▶ **Task to carry out**:
Exactly as written, output each of the lines below, with no images.

▶ **Supplied information**:
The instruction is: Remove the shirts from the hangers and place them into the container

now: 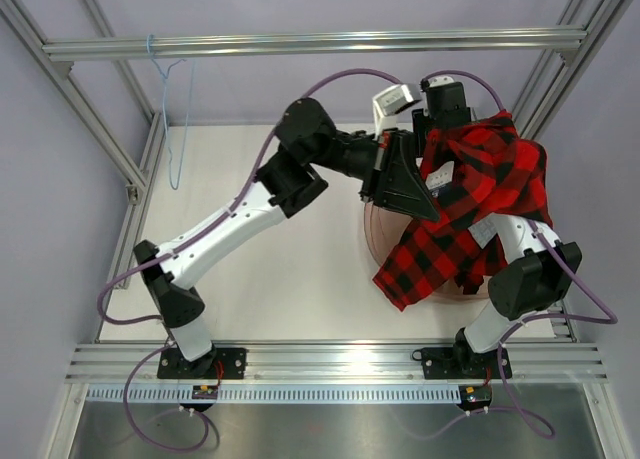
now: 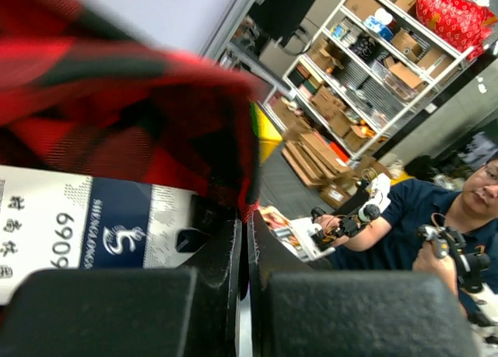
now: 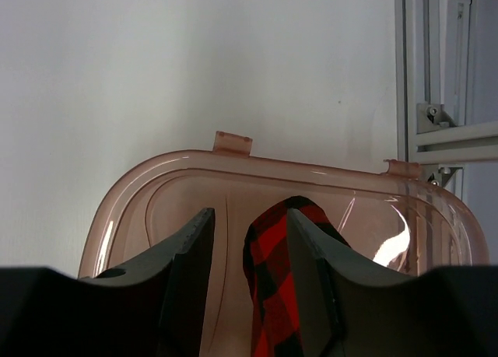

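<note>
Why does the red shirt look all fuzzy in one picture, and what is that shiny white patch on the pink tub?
Left wrist view: the shirt hangs right against the lens, so it blurs, while the far shelves look sharp. Right wrist view: the patch is light glaring off the curved wall of the tub. Top view: evenly lit, sharp.

White table point(image 1: 300, 279) carrying pinkish tub point(image 3: 194, 156)
</note>
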Motion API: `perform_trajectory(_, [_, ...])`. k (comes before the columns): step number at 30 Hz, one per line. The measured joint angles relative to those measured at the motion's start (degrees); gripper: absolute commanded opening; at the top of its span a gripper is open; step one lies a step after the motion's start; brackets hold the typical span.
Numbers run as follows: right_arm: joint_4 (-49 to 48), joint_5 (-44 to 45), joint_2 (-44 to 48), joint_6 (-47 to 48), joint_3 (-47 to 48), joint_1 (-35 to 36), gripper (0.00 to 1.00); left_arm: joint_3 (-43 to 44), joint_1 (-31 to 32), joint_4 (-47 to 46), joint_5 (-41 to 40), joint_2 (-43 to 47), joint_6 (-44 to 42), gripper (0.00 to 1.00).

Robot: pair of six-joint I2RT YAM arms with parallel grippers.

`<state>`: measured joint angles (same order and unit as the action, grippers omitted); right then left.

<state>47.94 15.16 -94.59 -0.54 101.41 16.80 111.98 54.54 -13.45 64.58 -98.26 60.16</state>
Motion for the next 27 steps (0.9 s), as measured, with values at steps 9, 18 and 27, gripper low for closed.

▶ **Result of this task**:
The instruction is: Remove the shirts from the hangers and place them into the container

now: 
now: 
now: 

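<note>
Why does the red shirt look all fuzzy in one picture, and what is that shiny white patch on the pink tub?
Left wrist view: the shirt hangs right against the lens, so it blurs, while the far shelves look sharp. Right wrist view: the patch is light glaring off the curved wall of the tub. Top view: evenly lit, sharp.

White table point(image 1: 300, 279) carrying pinkish tub point(image 3: 194, 156)
</note>
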Motion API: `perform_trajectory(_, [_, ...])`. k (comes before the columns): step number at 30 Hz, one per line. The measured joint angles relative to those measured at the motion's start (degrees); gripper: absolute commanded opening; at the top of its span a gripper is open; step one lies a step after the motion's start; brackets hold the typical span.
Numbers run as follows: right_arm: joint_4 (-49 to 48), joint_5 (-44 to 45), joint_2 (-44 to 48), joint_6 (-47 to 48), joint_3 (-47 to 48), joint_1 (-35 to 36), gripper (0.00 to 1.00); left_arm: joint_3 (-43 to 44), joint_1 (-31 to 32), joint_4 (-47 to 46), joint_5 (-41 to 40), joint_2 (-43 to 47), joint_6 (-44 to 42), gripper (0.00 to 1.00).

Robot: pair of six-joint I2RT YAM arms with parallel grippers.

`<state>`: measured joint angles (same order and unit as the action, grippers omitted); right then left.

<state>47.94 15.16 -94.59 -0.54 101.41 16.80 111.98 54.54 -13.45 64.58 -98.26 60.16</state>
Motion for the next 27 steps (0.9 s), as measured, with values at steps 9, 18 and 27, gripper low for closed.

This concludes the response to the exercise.